The initial idea of ICREA Prof. at ICFO Javier García de Abajo and his group members Saad AbdullahEduardo J. C. DiasJan Krpenský and Vahagn Mkhitaryan materialized in a successful experiment, now published in ACS Photonics. In this study, they demonstrate a new method that couples light to flat surface plasmons more effectively than previous strategies.

Assisted light-plasmon coupling

The experiment set-up consisted in the following: gold disks separated by a silica spacer from a planar gold surface. Plasmons lived in the latter and the goal was to couple incident light with them.

To achieve this, a dipolar scatterer was introduced, a rather indispensable element as it assisted the otherwise inefficient light-to-plasmon coupling. The gold disks were in charge of doing this job and, so, the distance between them and the gold flat surface played a crucial role. As Saad Abdullah, the first author of the paper, says: “Pretty soon we understood that we needed a scatterer to mediate and assist the coupling of light to plasmons, but we were limited in our knowledge of where to place it”.

In the end, they managed to demonstrate that there was a separation that maximized the coupling of incoming light to the plasmons underneath.

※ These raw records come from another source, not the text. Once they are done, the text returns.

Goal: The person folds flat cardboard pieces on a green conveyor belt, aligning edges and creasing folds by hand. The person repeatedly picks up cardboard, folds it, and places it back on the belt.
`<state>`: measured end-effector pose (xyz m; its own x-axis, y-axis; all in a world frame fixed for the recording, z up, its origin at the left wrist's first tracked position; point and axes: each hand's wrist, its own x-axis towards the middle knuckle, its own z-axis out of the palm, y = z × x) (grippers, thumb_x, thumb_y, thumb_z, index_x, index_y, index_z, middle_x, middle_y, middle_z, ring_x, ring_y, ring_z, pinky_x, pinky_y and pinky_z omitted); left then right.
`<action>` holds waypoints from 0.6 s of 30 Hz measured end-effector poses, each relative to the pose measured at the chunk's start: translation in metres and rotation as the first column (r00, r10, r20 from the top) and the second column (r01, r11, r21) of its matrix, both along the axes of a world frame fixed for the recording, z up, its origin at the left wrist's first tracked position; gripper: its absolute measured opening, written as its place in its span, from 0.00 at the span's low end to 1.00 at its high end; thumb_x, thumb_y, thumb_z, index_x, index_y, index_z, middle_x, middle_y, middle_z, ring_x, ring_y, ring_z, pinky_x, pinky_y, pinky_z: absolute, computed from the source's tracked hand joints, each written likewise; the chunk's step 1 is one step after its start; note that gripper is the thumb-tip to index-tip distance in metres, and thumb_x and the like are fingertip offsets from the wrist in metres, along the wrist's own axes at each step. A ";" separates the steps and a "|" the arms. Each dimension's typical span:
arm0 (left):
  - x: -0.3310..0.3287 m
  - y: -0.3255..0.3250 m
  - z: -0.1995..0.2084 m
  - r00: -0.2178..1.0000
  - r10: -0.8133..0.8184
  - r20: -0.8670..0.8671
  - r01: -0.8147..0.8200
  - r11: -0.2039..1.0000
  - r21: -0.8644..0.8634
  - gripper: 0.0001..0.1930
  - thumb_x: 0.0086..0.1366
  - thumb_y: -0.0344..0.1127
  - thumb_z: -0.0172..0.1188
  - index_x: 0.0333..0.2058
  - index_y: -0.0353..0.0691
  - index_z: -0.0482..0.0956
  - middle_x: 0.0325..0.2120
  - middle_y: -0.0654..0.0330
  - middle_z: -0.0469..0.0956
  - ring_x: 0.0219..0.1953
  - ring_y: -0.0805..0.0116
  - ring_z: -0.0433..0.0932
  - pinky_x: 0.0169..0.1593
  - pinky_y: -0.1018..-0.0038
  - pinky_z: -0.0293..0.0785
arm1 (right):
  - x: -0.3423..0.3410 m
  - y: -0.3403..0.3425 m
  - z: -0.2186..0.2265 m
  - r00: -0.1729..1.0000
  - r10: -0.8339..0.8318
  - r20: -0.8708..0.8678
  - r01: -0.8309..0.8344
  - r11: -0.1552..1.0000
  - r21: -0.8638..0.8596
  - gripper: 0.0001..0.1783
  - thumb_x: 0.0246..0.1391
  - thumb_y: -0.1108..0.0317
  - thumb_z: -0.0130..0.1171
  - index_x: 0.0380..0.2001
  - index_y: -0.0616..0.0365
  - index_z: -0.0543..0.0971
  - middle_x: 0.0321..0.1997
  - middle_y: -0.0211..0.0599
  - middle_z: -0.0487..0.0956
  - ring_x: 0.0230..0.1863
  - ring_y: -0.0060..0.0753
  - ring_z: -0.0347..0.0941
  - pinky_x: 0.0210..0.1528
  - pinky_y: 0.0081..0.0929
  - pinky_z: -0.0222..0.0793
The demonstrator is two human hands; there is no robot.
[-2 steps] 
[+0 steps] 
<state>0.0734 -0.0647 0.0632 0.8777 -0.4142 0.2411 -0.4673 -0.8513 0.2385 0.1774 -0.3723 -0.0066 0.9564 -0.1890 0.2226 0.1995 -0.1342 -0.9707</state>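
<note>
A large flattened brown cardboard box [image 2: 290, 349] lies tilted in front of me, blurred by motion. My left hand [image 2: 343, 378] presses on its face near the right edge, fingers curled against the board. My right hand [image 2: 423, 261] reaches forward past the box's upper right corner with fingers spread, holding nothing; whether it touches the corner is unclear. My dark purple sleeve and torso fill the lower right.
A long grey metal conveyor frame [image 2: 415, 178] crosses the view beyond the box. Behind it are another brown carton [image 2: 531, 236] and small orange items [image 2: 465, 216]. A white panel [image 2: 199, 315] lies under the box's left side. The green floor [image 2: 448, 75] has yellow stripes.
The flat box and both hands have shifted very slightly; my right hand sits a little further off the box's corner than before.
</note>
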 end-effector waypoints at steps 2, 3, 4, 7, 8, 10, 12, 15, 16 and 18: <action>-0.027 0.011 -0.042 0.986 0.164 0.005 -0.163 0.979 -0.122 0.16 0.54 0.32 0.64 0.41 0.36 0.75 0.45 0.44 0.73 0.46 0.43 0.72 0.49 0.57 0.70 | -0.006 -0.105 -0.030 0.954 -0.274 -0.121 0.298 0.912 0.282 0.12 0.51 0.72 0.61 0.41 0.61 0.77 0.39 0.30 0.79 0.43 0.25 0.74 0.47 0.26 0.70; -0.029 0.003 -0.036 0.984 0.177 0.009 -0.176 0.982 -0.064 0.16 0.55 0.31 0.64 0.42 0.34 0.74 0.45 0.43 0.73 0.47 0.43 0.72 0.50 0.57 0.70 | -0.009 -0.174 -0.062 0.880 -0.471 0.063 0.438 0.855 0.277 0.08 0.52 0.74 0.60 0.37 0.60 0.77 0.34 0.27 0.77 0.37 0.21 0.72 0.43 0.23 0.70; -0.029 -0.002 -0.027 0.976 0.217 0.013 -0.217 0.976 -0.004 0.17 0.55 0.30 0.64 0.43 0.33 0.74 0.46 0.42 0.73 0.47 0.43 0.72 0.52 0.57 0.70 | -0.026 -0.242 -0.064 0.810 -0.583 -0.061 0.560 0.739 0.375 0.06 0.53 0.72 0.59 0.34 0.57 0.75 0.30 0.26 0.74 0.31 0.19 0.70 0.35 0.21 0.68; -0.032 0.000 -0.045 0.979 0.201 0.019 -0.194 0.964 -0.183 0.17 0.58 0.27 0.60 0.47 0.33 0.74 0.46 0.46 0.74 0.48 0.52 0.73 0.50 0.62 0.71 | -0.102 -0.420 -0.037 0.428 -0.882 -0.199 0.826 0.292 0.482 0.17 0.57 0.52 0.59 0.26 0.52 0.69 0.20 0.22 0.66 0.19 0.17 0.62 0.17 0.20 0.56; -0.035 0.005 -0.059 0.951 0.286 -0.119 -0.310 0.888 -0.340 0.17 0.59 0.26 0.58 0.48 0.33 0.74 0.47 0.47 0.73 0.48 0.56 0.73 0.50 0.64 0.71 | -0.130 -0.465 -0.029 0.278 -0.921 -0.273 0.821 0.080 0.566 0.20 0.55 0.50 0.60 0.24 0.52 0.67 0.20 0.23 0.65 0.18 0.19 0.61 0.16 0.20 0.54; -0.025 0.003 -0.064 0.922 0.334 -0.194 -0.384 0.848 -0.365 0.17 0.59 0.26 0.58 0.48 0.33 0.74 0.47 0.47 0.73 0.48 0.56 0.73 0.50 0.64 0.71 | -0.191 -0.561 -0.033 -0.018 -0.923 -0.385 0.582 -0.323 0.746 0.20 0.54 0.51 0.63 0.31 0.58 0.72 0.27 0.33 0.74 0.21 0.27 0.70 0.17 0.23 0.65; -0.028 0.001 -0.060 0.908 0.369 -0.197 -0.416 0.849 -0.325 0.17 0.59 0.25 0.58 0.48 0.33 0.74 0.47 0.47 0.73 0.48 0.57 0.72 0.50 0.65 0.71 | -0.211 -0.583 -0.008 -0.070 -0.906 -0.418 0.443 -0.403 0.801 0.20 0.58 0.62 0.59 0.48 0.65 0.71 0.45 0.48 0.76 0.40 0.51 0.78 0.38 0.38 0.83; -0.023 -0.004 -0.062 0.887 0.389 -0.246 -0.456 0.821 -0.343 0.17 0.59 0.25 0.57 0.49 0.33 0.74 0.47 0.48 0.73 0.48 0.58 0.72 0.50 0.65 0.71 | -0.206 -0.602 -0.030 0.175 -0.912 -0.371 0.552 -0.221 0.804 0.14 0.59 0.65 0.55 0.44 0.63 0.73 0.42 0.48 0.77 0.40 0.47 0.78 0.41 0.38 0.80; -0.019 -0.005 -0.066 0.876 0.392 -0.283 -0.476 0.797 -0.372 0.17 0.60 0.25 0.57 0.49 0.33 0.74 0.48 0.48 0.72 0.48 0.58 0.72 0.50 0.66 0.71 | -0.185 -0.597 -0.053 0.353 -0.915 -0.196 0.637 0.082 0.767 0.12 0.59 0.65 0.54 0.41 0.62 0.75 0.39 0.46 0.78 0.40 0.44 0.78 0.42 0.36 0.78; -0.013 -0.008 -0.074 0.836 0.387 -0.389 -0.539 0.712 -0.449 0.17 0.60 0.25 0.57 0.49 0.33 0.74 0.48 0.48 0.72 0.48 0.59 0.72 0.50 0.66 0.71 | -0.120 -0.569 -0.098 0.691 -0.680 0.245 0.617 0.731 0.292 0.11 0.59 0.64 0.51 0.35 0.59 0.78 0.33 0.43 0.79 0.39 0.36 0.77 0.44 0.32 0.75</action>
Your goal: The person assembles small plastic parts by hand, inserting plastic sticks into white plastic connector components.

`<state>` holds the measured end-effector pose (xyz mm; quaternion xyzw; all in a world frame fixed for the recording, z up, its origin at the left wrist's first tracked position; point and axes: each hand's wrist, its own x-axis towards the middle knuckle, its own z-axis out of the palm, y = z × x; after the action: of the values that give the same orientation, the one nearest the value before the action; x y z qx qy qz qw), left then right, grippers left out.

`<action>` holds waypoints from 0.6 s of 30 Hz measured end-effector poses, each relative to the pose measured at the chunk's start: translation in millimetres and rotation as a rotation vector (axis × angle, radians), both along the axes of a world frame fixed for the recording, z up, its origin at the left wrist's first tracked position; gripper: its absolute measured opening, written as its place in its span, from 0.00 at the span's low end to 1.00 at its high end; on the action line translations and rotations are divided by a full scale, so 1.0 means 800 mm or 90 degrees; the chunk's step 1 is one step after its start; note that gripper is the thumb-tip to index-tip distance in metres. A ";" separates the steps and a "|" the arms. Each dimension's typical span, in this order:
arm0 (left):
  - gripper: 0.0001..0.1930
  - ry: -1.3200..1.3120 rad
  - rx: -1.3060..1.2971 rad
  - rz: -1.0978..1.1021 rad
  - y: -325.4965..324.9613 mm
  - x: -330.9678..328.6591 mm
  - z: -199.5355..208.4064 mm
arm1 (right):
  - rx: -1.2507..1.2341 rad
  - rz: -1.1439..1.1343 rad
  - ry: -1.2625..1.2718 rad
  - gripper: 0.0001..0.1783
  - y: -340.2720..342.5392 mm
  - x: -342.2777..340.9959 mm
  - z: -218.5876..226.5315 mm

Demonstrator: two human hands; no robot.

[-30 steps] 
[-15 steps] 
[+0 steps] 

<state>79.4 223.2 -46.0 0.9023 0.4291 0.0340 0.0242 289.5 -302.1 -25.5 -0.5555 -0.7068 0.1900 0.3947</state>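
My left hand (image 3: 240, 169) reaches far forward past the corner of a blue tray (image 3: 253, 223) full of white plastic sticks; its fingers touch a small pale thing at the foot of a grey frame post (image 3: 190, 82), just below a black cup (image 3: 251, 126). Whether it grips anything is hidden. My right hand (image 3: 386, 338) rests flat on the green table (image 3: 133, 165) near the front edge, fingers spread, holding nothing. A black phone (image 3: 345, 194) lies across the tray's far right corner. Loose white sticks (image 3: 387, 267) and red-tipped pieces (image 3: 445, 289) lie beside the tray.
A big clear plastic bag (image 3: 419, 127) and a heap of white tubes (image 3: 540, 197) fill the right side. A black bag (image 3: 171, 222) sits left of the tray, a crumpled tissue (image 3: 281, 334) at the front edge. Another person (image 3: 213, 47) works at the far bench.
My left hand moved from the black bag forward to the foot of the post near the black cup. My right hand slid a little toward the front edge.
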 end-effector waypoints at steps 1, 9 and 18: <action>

However, the optimal distance varied depending on whether the disks were far apart from each other (so that interactions between them were forbidden) or placed closer (allowing those interactions). In the first case, the scatterers needed to be around 150 nanometers away from the gold surface, while in the second scenario, the best separation turned out to be five times shorter. This big difference highlights the influence of the interactions between scatterers when engineering light-to-surface coupling.  

To sum up, the research group has provided two different strategies to face the same problem, both of them being an important step forward towards long-lived ultra-confinement of light. “The first approach aims at having high-quality crystalline silver thin films that have a lower loss and allow for a high confinement, whereas the second one aims to optimize parameters that allow for the maximum fraction of the light coupled to plasmons”, explains Abdullah.

Now, the increased quality of plasmonic films they have provided may enhance the efficiency of plasmonic solar cells and photothermal detections, helping to improve diagnostics by limiting the losses associated with this equipment.

As Prof. García de Abajo finally remarks: “We have been able to successfully find new alternatives to understand light confinement in nanocavities from different perspectives. These results pose a major step forward in nanoplasmonic applications in optoelectronics, optical sensing, and the exploration of quantum-optics phenomena at the few-nanometer length scale”.

Bibliographic reference

Mkhitaryan, V. et al. Ultraconfined plasmons in atomically thin crystalline silver nanostructures. Adv. Mater. 23, 25820 (2022).

Saad Abdullah, Eduardo J. C. Dias, Jan Krpenský, Vahagn Mkhitaryan, and F. Javier García de Abajo. Toward Complete Optical Coupling to Confined Surface Polaritons, ACS Photonics . (2024).